18

We have a system which is suffering from comms outages on a gigabit ethernet network. The traffic load on the network is such as to slightly stress a 100Mb network, but there are gigabit switches and NICs and cables throughout - or so I am told by the customer who built the network we are plugging into.

We plugged in a laptop running Wireshark via a 100baseT hub and found that it reported lots of "Ethernet II" packets where the raw data, when displayed as ASCII, basically looks like this:

PUUUUUUUUUUUUUUUUUUUUUUUUUUUUUUUUUUUUUUUUU

Naturally I immediately named this issue "Network PUU" and many giggles ensued. We're all in our forties or so, but I guess some of us never grow up (guilty!)

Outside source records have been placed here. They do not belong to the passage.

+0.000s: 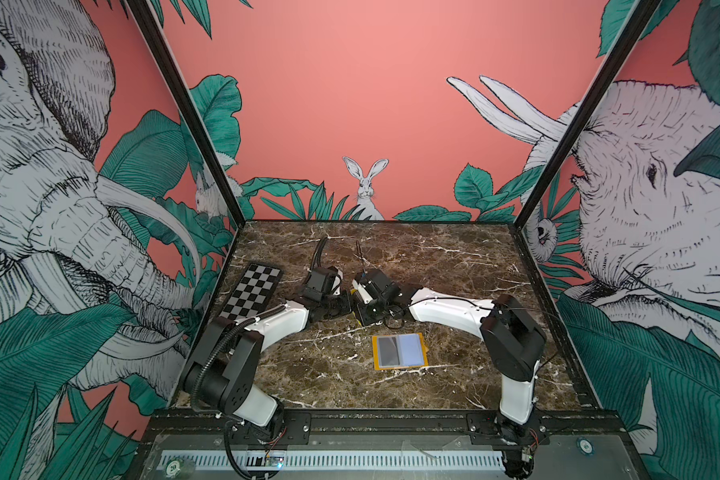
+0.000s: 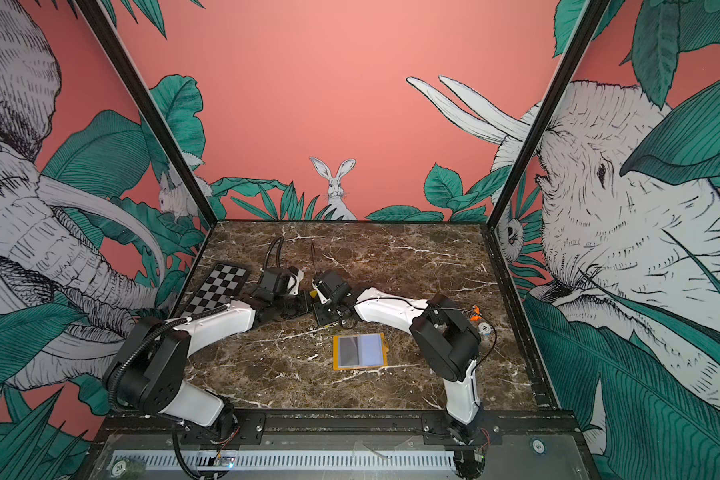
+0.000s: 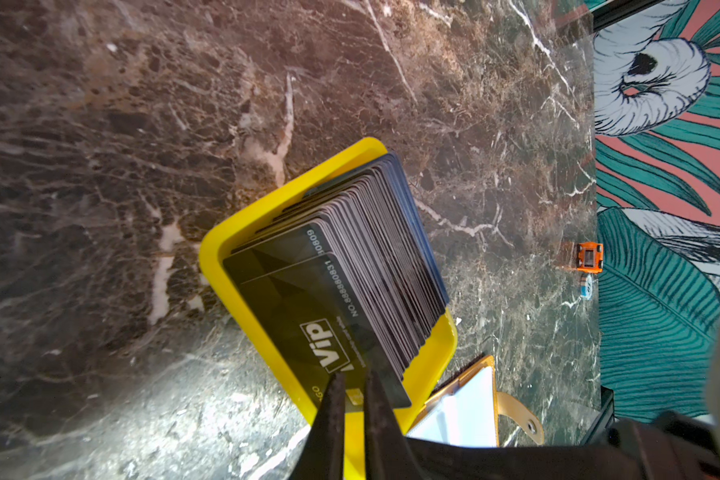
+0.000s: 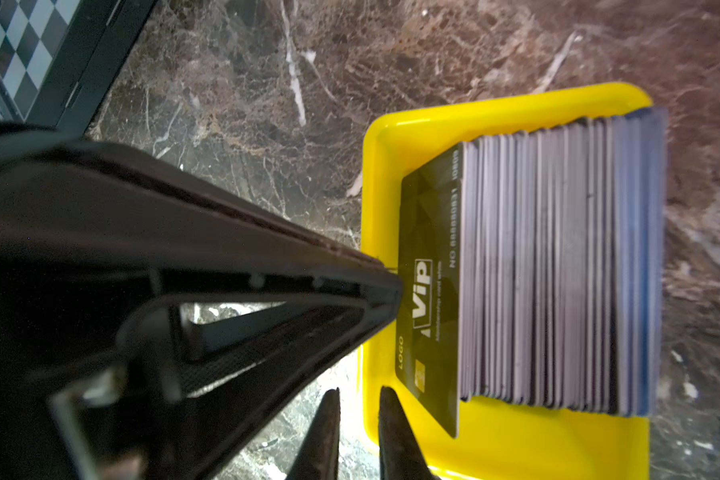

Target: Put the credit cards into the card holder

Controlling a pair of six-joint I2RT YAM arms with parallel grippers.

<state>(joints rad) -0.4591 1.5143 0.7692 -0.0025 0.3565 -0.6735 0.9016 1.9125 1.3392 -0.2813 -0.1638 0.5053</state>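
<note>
The credit cards stand on edge as a thick stack in a yellow plastic tray. The front card, black with white "VIP", leans away from the stack. My left gripper is open by a narrow gap, its tips against that card's face near the gold chip. My right gripper is open a little more, one finger outside the tray wall and one over its rim. The card holder lies open and flat nearer the front, its clear sleeves facing up. Neither gripper touches it.
A checkerboard plate lies at the table's left edge, behind the left arm. The right arm reaches in from the right. A small orange object and a white round piece sit near the right arm's elbow.
</note>
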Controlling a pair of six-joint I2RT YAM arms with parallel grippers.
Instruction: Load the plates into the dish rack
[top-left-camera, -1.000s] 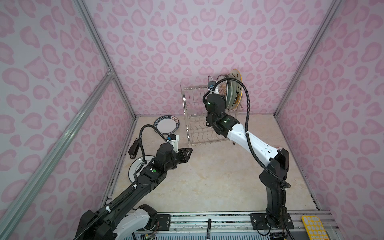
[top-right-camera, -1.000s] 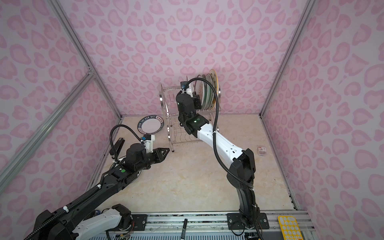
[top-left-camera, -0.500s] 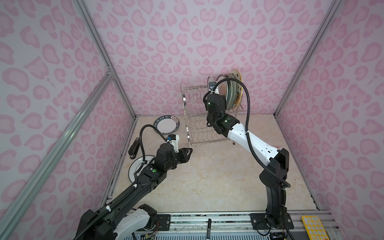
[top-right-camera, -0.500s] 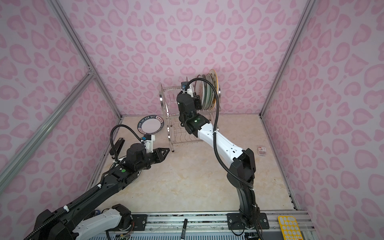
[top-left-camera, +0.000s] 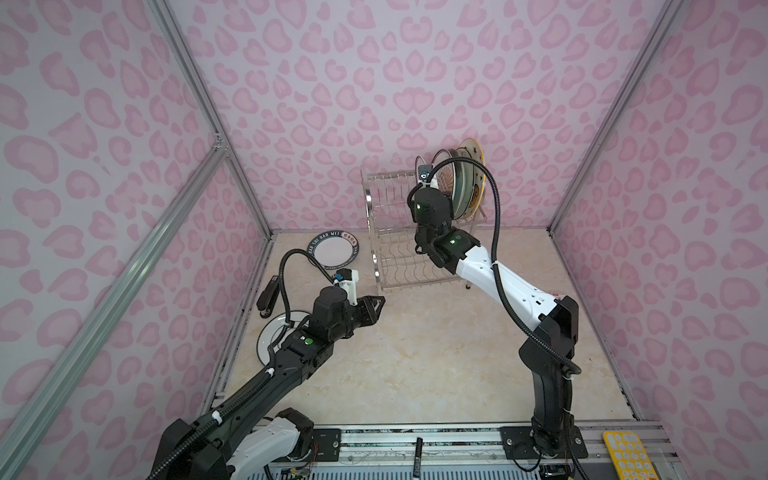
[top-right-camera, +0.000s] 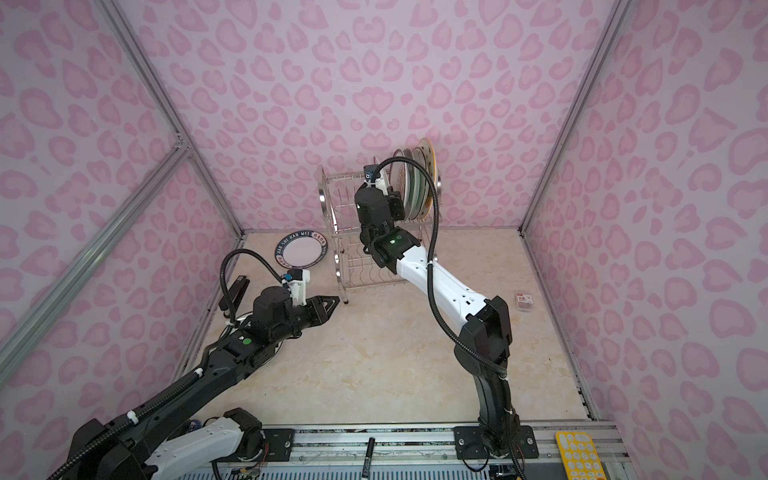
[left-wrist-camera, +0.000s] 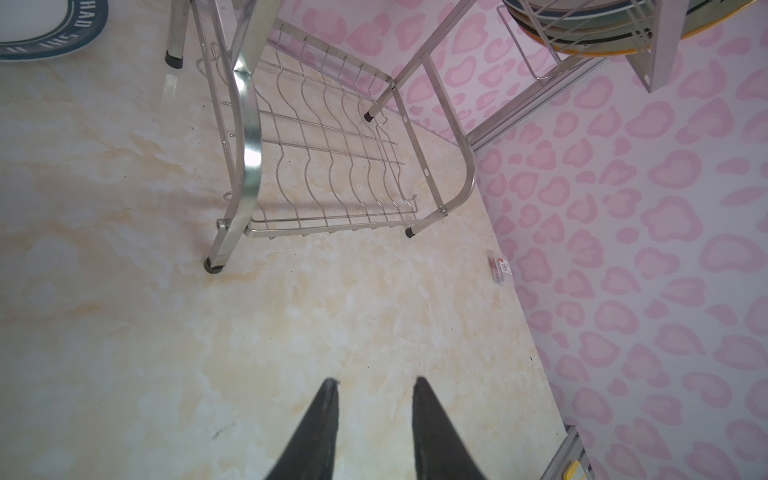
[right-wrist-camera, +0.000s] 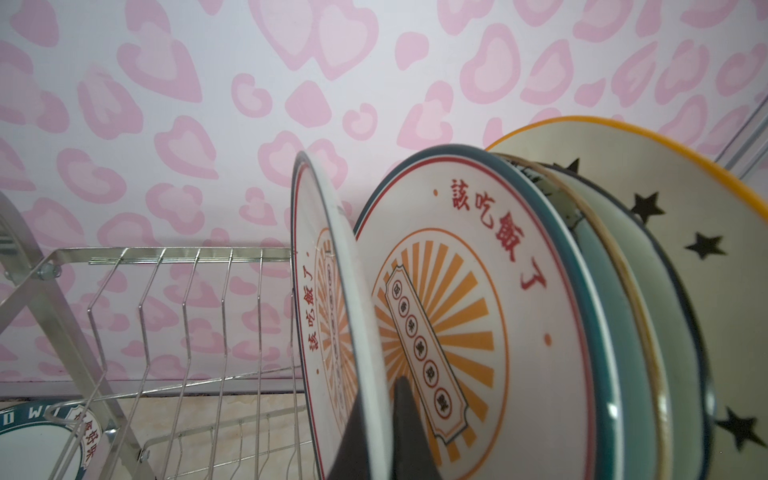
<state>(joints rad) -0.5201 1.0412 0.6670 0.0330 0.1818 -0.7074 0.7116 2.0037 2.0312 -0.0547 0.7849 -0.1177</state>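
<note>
The dish rack (top-left-camera: 368, 195) (top-right-camera: 328, 208) (left-wrist-camera: 249, 145) (right-wrist-camera: 166, 251) stands at the back wall. Several plates (top-left-camera: 467, 183) (top-right-camera: 415, 183) lean upright at the right end of its upper tier. My right gripper (right-wrist-camera: 380, 399) is shut on the rim of an orange-sunburst plate (right-wrist-camera: 328, 232), held edge-on just left of a second sunburst plate (right-wrist-camera: 478, 299). A navy-lettered plate (top-left-camera: 332, 253) (top-right-camera: 302, 253) (left-wrist-camera: 41, 29) lies flat left of the rack. A black-ringed white plate (top-left-camera: 274, 332) lies partly under my left arm. My left gripper (top-left-camera: 376, 301) (top-right-camera: 332, 301) (left-wrist-camera: 376, 380) hovers open and empty near the rack's front left foot.
A black stapler-like object (top-left-camera: 268, 291) (top-right-camera: 235, 291) lies by the left wall. A small red-and-white box (top-right-camera: 523, 300) (left-wrist-camera: 498, 270) sits at the right of the table. On the front rail are a yellow keypad (top-left-camera: 625, 455) and a marker (top-left-camera: 417, 451). Pink walls close three sides.
</note>
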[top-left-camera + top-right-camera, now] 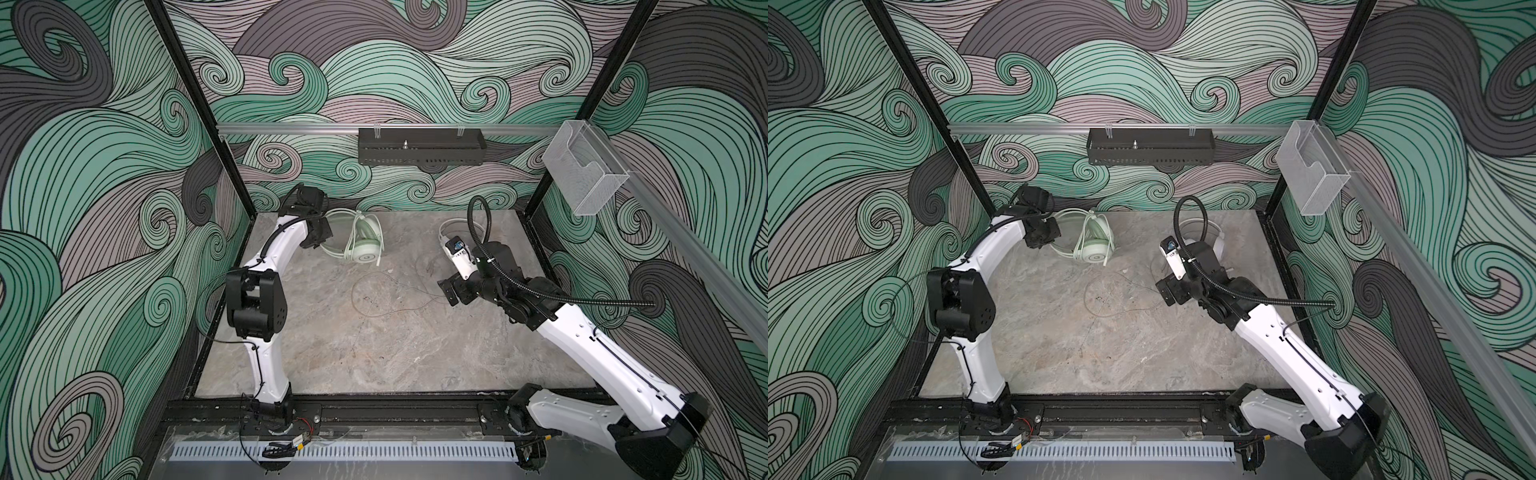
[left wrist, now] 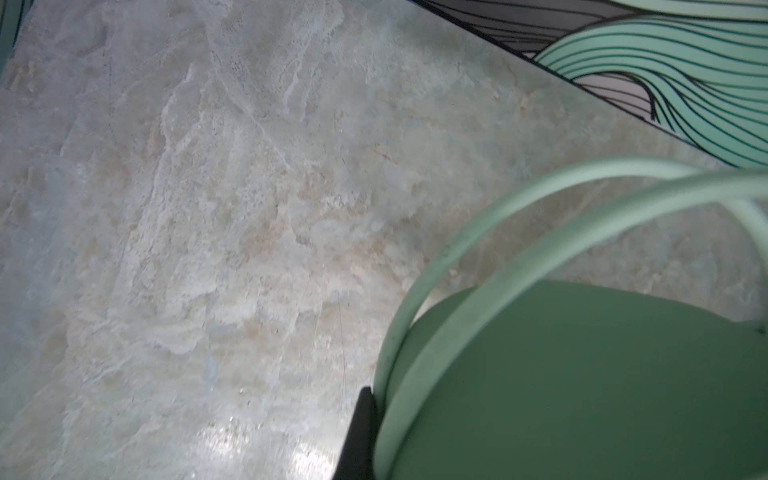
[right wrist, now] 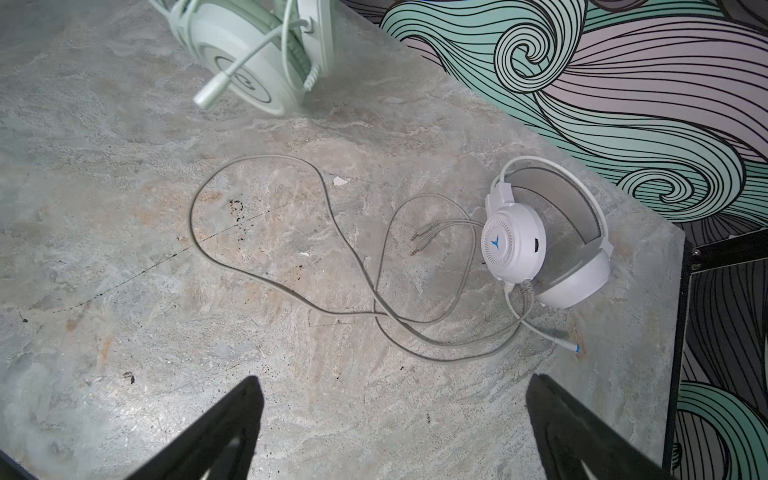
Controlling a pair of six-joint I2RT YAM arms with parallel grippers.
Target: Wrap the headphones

Anyway, more seriously, other perfectly valid packets were being corrupted by this data. IPv4 headers were getting bytes replaced with U bytes as well as there being data corruption which would cause the software to reject the data, even if the IP checksums didn't fail to match. We are pretty sure that this data spewing onto the network is causing the comms outages. What we don't know is where it might be coming from.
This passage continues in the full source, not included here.